<<<<

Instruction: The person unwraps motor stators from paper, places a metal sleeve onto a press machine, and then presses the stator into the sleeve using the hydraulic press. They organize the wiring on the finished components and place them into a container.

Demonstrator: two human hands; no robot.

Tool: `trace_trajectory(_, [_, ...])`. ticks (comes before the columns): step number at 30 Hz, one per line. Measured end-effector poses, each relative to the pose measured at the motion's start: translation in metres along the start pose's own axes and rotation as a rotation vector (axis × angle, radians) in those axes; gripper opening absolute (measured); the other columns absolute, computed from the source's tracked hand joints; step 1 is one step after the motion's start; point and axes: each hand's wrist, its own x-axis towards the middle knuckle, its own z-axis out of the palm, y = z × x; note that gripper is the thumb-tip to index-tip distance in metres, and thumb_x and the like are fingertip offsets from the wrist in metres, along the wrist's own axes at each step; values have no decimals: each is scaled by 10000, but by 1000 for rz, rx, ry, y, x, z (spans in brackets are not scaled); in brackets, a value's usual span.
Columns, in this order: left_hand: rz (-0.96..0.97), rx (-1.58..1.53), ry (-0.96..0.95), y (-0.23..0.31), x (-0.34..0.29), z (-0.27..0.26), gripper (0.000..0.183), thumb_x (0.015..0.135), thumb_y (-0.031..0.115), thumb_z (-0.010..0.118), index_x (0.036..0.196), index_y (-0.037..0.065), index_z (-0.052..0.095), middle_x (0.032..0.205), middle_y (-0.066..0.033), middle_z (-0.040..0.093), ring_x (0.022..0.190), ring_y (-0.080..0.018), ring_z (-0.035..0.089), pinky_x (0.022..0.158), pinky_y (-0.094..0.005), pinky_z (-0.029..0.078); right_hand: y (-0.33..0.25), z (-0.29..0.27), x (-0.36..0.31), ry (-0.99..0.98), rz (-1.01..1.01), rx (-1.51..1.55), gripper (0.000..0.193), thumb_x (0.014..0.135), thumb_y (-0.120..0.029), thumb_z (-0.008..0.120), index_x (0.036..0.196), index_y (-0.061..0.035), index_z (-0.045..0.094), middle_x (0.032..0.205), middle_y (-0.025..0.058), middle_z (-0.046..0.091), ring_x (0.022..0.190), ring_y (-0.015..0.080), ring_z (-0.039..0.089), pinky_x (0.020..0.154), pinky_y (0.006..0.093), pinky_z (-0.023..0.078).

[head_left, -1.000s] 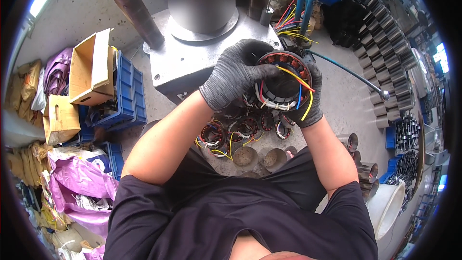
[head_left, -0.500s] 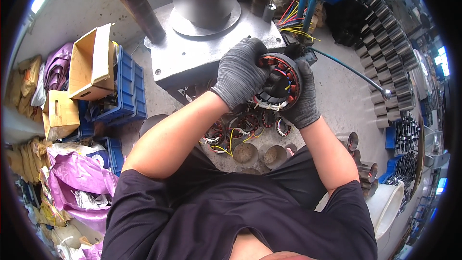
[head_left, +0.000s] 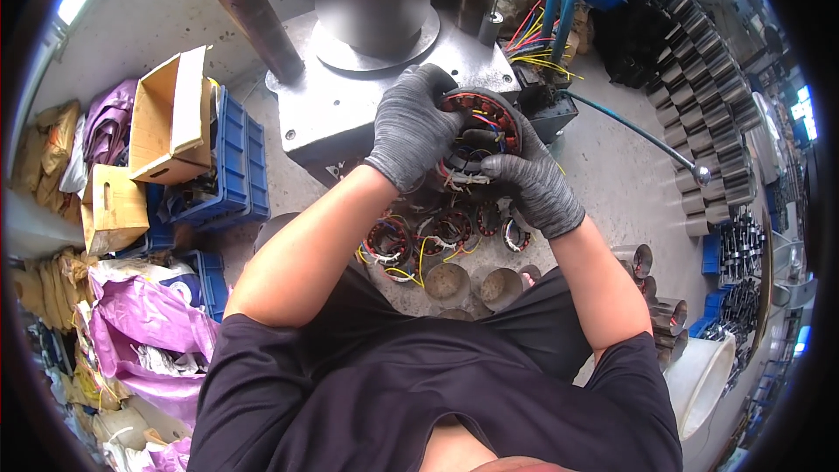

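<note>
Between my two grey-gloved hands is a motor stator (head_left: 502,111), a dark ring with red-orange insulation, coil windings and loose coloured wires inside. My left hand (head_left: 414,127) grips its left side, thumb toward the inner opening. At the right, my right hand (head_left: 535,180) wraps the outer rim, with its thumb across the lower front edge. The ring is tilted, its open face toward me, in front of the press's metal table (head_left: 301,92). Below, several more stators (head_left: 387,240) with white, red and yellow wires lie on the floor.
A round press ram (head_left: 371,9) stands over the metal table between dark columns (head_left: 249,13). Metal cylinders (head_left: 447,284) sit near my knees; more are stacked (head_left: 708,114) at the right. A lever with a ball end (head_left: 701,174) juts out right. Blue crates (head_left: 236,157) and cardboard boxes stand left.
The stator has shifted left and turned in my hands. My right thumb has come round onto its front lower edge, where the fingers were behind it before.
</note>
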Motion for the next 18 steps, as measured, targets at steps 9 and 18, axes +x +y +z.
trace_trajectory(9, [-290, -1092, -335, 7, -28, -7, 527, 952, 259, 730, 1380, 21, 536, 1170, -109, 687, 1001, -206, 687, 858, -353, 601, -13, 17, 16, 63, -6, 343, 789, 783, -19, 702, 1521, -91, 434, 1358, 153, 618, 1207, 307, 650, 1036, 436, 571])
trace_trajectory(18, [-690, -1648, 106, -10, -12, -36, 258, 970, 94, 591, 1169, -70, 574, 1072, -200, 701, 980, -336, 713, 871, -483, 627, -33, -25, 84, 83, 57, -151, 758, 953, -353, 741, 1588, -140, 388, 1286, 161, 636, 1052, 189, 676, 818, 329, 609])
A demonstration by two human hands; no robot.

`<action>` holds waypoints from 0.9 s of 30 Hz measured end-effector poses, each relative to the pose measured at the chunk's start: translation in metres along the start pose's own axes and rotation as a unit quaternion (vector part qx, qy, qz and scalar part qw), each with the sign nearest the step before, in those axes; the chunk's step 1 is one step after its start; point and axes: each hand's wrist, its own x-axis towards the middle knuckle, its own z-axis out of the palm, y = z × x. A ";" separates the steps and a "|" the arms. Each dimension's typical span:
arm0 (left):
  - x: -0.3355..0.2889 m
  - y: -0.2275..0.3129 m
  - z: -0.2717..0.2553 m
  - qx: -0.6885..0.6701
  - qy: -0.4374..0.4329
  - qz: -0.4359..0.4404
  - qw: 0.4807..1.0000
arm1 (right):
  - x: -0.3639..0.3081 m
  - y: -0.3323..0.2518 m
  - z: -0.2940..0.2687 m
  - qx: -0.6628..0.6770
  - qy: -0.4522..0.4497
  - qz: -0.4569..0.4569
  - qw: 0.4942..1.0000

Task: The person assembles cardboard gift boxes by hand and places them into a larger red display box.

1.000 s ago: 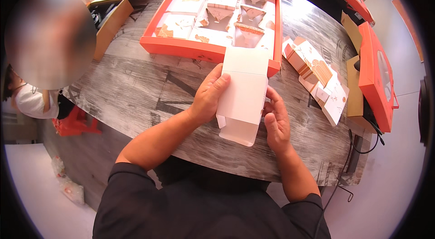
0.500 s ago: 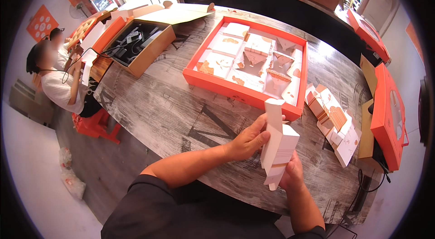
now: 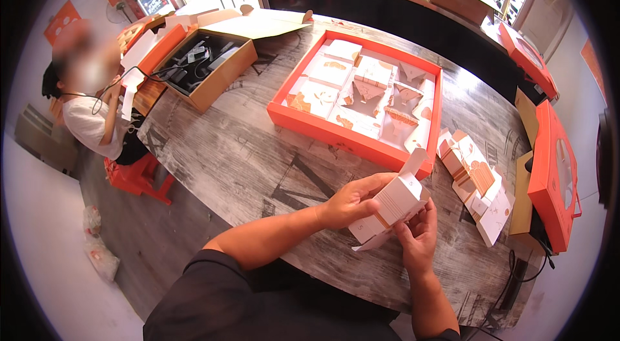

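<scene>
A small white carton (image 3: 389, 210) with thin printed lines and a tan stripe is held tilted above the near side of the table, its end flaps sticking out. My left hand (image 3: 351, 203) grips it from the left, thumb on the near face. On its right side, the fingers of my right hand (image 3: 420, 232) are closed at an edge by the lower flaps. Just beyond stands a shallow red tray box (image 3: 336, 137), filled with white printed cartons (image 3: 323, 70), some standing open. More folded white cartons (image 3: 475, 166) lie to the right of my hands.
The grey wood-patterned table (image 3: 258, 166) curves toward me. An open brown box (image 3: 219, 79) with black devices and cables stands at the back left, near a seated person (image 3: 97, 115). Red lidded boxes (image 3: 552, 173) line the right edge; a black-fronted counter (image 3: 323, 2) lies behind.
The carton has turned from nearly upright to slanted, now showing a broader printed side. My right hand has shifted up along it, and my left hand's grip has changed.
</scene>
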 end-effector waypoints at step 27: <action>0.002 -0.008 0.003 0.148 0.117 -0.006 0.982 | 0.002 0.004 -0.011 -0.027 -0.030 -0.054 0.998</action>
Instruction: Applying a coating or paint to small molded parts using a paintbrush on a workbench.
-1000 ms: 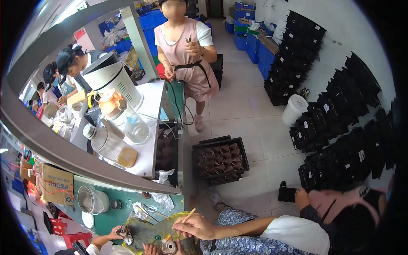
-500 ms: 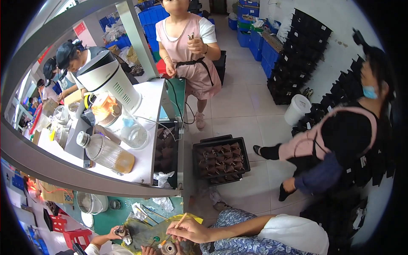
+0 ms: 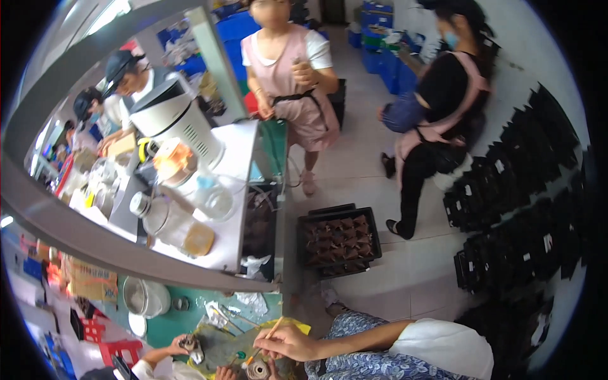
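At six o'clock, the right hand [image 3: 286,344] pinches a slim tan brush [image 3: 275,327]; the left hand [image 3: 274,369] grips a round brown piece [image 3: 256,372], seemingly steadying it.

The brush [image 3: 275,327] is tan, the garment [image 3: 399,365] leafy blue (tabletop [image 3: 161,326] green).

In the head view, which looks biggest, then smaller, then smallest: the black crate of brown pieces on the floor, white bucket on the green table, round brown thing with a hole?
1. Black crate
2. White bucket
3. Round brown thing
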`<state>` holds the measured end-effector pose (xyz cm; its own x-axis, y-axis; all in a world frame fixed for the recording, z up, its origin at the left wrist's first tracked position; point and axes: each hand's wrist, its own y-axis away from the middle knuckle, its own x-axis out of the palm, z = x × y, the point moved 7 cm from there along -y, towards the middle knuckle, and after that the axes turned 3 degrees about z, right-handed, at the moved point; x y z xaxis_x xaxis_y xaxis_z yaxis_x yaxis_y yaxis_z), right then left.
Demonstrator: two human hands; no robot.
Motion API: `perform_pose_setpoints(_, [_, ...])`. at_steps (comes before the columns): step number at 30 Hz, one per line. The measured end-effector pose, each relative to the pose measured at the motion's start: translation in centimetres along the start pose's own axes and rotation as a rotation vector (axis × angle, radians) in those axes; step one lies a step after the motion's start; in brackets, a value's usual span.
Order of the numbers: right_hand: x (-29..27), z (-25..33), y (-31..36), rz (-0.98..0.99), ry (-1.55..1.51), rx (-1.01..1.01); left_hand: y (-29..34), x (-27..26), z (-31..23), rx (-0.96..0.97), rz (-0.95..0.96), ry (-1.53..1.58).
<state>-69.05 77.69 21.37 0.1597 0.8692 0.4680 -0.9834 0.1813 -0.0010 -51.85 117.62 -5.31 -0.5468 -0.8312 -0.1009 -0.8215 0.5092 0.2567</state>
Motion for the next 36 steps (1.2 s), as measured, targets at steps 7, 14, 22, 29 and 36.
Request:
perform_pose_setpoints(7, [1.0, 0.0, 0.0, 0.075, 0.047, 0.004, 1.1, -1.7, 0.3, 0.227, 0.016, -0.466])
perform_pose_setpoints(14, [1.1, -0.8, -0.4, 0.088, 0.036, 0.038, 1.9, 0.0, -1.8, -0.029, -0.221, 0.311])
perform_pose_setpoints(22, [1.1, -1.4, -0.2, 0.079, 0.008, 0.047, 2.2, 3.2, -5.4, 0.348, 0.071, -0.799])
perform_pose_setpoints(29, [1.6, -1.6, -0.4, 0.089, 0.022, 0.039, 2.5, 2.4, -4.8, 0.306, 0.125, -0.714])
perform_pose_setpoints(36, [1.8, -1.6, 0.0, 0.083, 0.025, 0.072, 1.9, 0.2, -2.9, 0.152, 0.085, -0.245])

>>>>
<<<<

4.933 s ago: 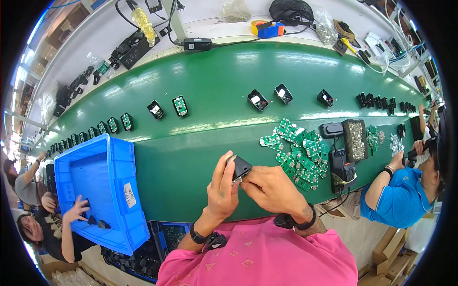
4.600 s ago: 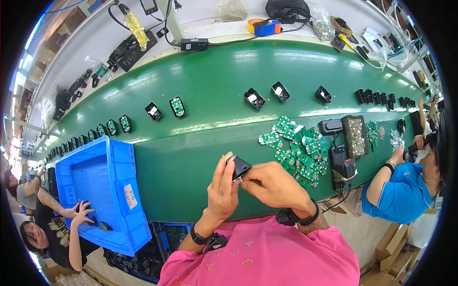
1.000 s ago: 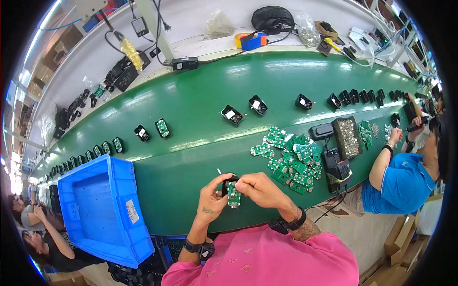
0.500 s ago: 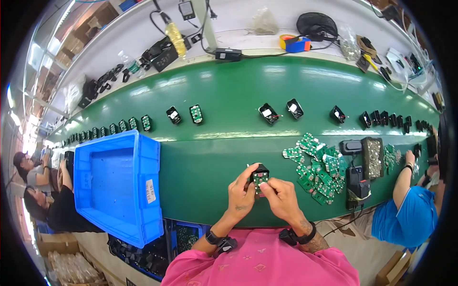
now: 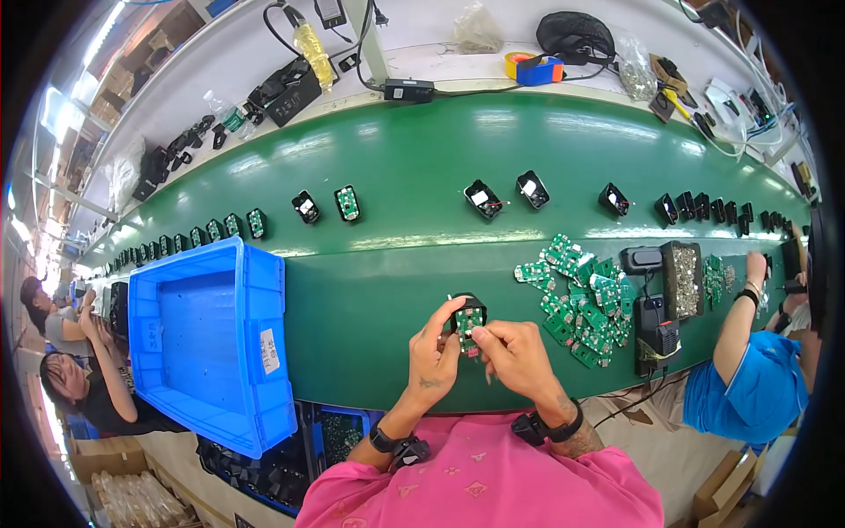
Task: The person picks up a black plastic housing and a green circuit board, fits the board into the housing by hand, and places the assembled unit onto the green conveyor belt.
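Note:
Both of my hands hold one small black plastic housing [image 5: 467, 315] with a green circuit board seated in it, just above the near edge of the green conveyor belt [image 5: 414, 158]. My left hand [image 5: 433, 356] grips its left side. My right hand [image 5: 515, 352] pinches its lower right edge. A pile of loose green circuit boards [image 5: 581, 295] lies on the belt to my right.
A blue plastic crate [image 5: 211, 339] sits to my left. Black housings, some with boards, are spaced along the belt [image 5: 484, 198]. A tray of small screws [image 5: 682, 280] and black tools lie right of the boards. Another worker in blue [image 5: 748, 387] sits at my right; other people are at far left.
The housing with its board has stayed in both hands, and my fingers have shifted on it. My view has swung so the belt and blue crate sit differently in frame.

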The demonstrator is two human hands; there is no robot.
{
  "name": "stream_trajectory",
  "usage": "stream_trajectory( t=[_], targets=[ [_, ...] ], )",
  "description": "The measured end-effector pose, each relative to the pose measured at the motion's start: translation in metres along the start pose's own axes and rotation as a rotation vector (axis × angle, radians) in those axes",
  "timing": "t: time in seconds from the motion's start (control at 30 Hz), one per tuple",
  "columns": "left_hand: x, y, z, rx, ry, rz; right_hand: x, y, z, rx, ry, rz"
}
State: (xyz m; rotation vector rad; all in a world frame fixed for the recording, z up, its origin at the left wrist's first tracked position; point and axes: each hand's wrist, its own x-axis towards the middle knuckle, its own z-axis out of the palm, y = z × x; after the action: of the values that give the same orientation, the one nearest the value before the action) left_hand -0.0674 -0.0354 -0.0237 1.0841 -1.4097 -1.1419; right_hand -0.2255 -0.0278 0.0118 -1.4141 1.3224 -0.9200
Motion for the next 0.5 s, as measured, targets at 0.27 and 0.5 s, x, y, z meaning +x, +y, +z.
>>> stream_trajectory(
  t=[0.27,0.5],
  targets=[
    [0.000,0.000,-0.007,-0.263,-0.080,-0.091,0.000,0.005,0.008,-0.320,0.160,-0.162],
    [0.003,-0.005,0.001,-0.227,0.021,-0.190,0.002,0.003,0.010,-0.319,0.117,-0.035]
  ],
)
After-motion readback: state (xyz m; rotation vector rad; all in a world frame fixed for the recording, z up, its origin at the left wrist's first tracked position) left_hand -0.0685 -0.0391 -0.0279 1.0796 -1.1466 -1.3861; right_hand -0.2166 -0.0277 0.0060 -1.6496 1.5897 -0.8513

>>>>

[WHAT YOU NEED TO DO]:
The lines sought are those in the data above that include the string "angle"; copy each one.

[RESPONSE AREA]:
Tool: `trace_trajectory(_, [_, ...])`. ticks (comes before the columns): step number at 30 Hz, one per line. Measured end-effector poses, each relative to the pose measured at the motion's start: translation in metres along the start pose's own axes and rotation as a rotation vector (axis × angle, radians) in those axes; gripper opening absolute (measured); the other columns absolute, computed from the source's tracked hand joints; step 1 is one step after the motion's start; point and axes: each hand's wrist, its own x-axis towards the middle knuckle, its own z-axis out of the palm, y = z × x; note that gripper is the thumb-tip to index-tip distance in metres, and thumb_x and the like are fingertip offsets from the wrist in metres, along the wrist's own axes at each step; values have no decimals: each is scaled by 10000, but by 1000 for rz, rx, ry, y, x, z (spans in brackets are not scaled); in brackets, a value's usual span.
Motion API: `perform_pose_setpoints(_, [_, ...])`. at_steps (comes before the columns): step number at 30 Hz, one per line. The measured end-effector pose, each relative to the pose measured at the motion's start: translation in centimetres along the start pose's own axes and rotation as a rotation vector (axis × angle, radians) in those axes; step one lies a step after the motion's start; in brackets, a value's usual span.
  "description": "The measured end-effector pose, each relative to the pose measured at the motion's start: translation in metres along the start pose's own axes and rotation as a rotation vector (axis × angle, radians) in those axes",

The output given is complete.